(Data records)
....

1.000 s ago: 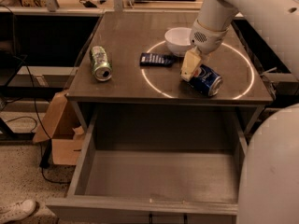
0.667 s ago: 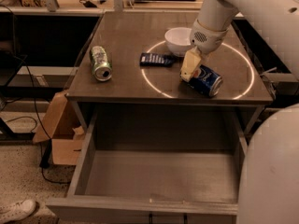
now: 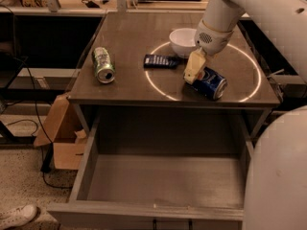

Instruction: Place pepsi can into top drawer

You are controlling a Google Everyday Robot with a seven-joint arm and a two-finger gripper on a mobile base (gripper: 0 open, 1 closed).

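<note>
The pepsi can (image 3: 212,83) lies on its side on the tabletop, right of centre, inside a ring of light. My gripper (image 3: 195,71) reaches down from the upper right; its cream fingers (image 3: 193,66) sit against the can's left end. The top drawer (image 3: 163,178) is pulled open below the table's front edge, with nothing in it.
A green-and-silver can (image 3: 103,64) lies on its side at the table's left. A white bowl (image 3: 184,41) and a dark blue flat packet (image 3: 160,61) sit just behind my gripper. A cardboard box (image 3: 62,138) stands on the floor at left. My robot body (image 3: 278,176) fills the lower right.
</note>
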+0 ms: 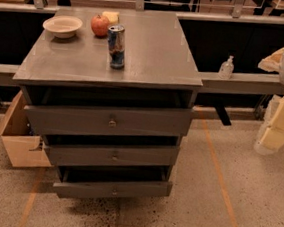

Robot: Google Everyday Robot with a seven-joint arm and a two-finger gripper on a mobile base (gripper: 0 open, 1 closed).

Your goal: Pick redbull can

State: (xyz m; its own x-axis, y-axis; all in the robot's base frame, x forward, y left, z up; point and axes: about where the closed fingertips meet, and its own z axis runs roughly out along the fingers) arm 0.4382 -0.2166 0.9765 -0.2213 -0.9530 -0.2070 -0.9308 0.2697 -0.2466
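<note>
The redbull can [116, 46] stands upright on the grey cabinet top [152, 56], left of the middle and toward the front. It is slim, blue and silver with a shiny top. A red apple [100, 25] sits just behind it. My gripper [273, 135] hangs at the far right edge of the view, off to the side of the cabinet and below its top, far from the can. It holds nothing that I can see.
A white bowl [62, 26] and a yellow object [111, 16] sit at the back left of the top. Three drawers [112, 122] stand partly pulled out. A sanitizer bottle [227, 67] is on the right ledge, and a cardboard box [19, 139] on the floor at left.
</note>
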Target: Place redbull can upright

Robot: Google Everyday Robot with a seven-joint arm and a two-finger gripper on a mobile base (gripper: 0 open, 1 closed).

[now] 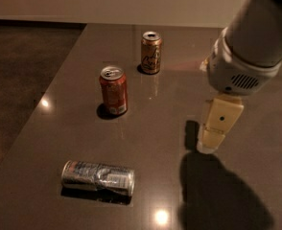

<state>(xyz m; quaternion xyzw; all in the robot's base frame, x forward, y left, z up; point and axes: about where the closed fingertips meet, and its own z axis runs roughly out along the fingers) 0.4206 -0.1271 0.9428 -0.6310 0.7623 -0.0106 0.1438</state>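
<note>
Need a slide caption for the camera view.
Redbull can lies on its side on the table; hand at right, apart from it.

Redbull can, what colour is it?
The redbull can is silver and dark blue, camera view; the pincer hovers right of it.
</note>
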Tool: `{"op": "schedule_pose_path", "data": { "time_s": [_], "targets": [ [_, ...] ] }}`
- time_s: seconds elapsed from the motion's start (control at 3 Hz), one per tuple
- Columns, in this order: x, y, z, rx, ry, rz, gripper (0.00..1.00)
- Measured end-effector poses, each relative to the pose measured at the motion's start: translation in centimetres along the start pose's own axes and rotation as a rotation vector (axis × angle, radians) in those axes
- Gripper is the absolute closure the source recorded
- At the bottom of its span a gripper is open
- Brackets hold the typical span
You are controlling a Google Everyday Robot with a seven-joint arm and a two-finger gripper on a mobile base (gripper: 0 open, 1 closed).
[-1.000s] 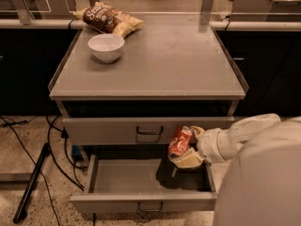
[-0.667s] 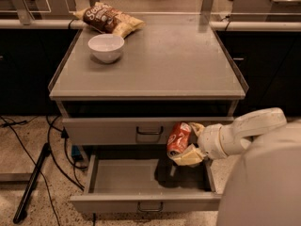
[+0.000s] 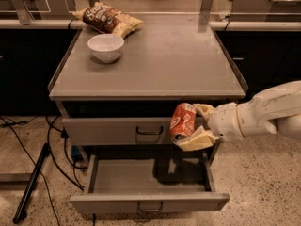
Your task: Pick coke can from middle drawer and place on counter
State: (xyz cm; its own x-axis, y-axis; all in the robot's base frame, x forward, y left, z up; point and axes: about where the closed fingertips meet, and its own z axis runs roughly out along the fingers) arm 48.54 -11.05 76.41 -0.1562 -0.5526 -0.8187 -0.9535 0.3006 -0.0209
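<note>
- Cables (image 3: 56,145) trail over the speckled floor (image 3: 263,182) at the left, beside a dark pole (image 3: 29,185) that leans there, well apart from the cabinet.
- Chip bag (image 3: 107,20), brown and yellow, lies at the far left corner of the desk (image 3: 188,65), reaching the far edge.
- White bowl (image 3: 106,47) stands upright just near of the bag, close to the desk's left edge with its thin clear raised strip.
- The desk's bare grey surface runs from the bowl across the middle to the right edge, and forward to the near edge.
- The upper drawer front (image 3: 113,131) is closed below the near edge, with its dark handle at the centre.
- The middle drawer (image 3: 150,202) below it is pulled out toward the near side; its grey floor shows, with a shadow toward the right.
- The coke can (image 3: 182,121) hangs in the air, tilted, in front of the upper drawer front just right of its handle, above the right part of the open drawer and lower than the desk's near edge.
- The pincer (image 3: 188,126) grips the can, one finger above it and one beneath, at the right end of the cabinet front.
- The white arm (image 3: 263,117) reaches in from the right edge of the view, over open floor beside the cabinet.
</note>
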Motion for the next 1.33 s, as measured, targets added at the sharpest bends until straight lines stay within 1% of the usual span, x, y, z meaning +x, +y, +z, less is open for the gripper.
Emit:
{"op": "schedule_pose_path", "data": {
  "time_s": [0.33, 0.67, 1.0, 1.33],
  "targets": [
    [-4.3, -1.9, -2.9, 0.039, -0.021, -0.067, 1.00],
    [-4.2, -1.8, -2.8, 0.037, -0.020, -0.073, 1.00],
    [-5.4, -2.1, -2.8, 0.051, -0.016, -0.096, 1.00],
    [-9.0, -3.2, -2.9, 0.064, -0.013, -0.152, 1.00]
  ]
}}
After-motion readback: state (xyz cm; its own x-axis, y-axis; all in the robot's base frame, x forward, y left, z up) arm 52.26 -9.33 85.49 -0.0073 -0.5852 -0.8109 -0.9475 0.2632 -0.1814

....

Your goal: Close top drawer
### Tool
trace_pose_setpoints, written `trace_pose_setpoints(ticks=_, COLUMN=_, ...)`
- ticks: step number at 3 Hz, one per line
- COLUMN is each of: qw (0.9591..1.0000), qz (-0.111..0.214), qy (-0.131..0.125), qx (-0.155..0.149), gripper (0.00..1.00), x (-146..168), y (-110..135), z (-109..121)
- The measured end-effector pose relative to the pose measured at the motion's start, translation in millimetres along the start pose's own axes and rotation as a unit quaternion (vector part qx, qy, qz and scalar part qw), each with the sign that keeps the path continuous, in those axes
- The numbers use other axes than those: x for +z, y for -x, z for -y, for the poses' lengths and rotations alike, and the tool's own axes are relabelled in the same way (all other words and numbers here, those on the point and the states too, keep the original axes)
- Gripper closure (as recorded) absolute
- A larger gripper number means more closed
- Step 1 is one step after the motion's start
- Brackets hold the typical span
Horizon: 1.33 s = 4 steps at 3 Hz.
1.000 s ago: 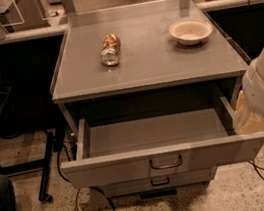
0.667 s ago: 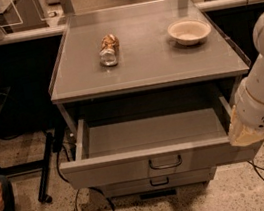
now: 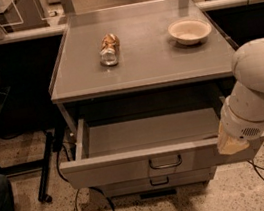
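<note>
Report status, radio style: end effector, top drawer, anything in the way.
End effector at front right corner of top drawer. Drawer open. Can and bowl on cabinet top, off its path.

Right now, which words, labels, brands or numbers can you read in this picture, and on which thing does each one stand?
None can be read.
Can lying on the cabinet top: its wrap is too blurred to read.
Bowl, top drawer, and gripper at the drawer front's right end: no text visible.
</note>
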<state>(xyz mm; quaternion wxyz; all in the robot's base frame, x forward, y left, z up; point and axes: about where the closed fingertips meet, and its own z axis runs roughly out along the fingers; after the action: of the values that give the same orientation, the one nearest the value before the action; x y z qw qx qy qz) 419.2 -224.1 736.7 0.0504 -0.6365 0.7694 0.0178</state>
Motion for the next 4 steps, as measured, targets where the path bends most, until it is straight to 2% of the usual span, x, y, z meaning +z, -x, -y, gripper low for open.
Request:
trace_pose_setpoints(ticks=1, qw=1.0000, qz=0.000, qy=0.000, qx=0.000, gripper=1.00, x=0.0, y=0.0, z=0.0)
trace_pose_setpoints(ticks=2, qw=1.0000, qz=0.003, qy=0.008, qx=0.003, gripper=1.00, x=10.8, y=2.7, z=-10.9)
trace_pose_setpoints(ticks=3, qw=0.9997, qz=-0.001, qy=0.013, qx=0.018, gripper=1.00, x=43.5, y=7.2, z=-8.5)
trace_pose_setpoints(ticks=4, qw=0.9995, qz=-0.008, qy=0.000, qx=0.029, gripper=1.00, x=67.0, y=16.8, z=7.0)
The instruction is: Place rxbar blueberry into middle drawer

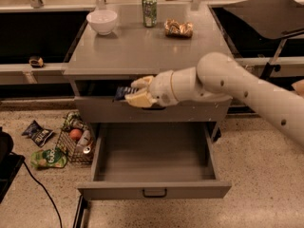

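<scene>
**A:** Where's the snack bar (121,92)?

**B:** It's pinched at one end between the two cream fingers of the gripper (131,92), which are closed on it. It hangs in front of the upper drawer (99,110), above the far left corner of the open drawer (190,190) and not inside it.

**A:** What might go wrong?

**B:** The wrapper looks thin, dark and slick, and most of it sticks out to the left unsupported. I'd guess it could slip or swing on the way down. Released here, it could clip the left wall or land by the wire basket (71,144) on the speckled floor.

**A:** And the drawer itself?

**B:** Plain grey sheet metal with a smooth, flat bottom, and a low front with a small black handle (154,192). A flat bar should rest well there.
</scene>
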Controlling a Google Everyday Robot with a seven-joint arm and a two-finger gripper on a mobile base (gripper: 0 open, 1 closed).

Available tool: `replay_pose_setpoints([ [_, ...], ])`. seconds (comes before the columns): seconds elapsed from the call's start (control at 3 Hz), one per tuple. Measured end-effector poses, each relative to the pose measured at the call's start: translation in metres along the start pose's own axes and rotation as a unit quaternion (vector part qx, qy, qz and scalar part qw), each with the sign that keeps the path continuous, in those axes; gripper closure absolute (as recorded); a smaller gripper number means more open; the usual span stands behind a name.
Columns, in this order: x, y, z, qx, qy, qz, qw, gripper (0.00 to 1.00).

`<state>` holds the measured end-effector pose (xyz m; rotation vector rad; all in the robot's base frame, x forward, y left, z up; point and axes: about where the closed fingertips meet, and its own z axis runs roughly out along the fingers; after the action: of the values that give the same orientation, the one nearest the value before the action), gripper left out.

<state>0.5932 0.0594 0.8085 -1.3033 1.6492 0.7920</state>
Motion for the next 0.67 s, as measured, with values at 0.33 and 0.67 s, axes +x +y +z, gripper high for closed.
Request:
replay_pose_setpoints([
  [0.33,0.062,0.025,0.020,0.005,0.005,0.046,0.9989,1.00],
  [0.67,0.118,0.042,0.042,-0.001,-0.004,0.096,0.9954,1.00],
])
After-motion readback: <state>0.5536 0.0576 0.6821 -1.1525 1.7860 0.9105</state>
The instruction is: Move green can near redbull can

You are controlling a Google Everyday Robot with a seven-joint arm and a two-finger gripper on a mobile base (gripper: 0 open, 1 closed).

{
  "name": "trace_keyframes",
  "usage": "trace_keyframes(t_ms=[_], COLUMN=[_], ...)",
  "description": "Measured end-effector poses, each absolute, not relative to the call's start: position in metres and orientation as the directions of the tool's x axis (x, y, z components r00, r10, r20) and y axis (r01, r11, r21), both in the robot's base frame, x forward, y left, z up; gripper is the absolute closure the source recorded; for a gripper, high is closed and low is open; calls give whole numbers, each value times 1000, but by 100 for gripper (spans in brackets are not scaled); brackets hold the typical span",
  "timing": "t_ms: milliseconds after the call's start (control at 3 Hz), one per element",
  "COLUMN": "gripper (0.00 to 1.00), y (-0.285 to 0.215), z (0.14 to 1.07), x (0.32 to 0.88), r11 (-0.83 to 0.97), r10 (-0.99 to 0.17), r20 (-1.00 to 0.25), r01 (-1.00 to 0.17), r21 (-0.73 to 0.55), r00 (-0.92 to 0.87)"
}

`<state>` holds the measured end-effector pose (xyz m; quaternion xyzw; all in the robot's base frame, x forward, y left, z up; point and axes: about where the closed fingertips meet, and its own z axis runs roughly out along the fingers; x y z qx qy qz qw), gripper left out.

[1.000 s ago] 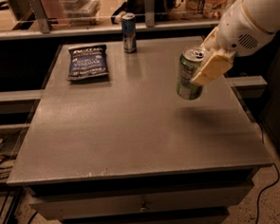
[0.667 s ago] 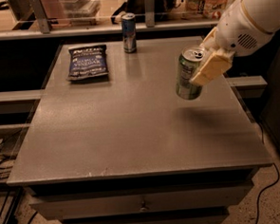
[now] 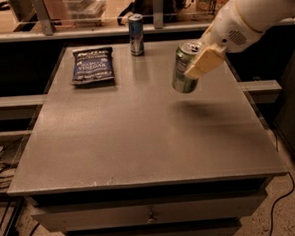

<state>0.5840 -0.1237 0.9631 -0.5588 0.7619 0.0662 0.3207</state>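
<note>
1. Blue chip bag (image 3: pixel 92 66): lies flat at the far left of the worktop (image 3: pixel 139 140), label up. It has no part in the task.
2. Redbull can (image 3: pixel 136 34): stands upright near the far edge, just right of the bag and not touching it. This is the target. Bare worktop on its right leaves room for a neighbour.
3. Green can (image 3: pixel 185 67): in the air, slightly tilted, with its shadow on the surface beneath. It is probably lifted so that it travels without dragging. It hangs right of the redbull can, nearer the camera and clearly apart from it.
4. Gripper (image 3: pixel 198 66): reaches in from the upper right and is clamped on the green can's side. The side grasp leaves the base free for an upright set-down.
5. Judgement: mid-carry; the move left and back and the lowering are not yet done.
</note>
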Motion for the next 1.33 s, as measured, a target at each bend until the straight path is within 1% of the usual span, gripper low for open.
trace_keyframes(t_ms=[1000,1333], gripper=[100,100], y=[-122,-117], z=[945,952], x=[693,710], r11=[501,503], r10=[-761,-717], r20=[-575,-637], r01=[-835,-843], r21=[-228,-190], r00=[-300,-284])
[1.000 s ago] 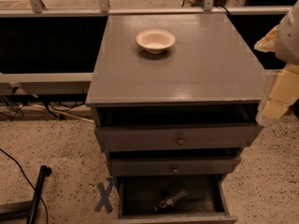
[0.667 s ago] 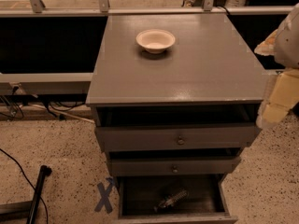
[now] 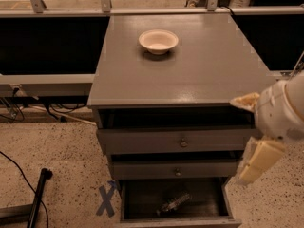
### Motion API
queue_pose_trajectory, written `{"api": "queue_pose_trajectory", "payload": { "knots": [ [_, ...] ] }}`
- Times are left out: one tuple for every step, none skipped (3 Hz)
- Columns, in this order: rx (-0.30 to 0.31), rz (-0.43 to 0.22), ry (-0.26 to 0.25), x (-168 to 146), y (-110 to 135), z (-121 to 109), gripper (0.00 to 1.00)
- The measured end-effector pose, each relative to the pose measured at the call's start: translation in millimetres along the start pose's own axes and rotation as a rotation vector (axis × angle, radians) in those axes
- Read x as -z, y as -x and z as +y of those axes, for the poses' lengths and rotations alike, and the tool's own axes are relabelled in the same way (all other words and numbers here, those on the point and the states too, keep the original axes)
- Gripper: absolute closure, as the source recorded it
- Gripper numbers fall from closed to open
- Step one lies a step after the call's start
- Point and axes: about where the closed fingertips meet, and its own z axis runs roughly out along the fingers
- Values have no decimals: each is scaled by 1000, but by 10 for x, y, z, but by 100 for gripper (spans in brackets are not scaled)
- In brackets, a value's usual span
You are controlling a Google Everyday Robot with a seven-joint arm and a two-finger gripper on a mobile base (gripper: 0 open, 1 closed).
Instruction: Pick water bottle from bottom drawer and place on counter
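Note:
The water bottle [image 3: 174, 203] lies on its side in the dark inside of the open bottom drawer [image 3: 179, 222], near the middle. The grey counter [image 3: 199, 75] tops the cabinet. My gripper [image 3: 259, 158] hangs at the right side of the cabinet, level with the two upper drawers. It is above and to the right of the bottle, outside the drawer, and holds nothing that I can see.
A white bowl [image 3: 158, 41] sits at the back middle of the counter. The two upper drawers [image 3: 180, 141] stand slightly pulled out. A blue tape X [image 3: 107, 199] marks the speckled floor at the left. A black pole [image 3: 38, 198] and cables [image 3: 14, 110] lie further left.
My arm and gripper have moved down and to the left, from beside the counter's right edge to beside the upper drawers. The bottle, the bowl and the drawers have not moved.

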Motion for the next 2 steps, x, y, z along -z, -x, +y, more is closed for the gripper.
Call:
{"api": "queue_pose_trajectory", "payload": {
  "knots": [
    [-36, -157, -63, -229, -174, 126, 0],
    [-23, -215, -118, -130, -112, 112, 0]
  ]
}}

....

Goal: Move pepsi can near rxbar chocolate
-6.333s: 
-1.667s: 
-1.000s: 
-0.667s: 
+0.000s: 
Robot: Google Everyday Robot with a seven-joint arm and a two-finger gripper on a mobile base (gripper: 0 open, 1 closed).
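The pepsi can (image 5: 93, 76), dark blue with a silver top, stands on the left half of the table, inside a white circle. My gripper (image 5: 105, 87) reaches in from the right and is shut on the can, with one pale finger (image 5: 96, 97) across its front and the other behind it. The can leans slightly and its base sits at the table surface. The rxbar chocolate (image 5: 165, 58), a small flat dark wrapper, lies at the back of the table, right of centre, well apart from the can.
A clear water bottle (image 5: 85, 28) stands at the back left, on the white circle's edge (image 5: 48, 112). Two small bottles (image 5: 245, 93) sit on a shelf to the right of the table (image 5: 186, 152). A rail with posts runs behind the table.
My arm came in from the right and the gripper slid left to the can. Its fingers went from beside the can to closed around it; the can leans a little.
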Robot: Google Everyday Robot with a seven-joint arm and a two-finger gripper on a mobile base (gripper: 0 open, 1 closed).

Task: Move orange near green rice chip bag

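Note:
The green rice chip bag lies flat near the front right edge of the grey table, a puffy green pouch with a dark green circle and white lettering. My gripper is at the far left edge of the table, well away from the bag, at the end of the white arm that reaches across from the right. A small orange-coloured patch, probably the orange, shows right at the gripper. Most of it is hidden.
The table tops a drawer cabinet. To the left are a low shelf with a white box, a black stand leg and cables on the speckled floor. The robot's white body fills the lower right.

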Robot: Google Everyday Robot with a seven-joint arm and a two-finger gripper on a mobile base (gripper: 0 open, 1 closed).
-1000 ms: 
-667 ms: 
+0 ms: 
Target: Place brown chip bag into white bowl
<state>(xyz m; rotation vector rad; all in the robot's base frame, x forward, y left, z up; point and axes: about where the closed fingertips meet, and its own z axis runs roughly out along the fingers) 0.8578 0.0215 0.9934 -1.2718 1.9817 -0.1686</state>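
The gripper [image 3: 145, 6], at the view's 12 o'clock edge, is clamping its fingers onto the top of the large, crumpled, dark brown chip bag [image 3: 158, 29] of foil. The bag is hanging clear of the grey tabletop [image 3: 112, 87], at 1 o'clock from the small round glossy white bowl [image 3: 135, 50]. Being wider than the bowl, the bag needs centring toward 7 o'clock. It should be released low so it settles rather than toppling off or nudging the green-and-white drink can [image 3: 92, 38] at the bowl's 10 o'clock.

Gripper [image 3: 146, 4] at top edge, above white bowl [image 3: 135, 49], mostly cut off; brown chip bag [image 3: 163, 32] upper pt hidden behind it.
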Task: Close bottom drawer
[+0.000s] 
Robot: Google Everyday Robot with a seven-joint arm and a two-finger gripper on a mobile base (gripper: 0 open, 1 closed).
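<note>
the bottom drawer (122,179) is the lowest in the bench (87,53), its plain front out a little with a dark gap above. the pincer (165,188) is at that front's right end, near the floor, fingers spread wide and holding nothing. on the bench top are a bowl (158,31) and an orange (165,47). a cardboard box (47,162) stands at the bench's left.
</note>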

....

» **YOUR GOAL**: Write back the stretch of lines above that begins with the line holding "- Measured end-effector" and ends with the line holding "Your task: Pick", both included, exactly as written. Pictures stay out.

» **TASK OUTPUT**:
- Measured end-effector poses, each relative to the pose measured at the motion's start: translation in centimetres along the start pose's own axes and rotation as a rotation vector (axis × angle, radians) in those axes
- Gripper is the absolute closure the source recorded
- At the bottom of its span a gripper is open
- Brackets hold the typical span
You are controlling a Google Everyday Robot with a seven-joint arm and a two-finger gripper on a mobile base (gripper: 0 open, 1 closed).
[-1.000s] 
[-0.667s] 
[+0.000s] 
Your task: Pick coke can from middle drawer and place on counter

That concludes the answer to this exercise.